### Work request
Retype each line of the listing below, word for word.

### Data block
- Opening Delimiter -
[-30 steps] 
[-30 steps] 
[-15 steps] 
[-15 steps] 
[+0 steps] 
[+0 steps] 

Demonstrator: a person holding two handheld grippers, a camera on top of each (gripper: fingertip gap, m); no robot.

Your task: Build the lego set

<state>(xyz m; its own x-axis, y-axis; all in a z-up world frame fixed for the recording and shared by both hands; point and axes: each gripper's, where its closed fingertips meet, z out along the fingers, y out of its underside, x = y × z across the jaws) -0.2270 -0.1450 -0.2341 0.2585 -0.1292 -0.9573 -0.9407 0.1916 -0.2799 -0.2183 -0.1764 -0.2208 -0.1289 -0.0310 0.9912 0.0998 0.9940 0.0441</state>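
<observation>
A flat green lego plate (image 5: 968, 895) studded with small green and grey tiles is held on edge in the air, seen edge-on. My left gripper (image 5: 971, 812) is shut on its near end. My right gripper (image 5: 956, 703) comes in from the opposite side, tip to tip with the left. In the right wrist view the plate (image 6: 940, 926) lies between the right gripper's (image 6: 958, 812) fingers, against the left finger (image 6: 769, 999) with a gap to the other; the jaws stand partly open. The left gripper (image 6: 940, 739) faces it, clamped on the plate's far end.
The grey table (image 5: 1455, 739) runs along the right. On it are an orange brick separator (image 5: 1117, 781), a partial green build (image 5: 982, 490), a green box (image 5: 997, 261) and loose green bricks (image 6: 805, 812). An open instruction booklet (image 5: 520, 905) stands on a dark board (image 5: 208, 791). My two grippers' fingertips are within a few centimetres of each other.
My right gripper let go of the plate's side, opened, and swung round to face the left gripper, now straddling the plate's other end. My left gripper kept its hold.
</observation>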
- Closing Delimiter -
### Answer section
[-30 steps] 
[-30 steps] 
[-15 steps] 
[-15 steps] 
[+0 steps] 
[+0 steps] 

Demonstrator: a person holding two handheld grippers, a camera on top of each (gripper: fingertip gap, m); no robot.

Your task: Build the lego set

<state>(xyz m; its own x-axis, y-axis; all in a z-up world frame fixed for the recording and shared by both hands; point and axes: each gripper's, where its closed fingertips meet, z out along the fingers, y out of its underside, x = y × z across the jaws) -0.2270 -0.1450 -0.2341 0.2585 -0.1292 -0.9573 -0.9407 0.1916 -0.2799 -0.2183 -0.1764 -0.2208 -0.1289 -0.0310 0.9912 0.0998 0.9940 0.0441</state>
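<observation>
A flat green lego plate (image 5: 968, 895) studded with small green and grey tiles is held on edge in the air, seen edge-on. My left gripper (image 5: 971, 812) is shut on its near end. My right gripper (image 5: 956, 703) comes in from the opposite side, tip to tip with the left. In the right wrist view the plate (image 6: 940, 926) lies between the right gripper's (image 6: 958, 812) fingers, against the left finger (image 6: 769, 999) with a gap to the other; the jaws stand partly open. The left gripper (image 6: 940, 739) faces it, clamped on the plate's far end.
The grey table (image 5: 1455, 739) runs along the right. On it are an orange brick separator (image 5: 1117, 781), a partial green build (image 5: 982, 490), a green box (image 5: 997, 261) and loose green bricks (image 6: 805, 812). An open instruction booklet (image 5: 520, 905) stands on a dark board (image 5: 208, 791). My two grippers' fingertips are within a few centimetres of each other.
My right gripper let go of the plate's side, opened, and swung round to face the left gripper, now straddling the plate's other end. My left gripper kept its hold.
</observation>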

There is nothing further in this answer.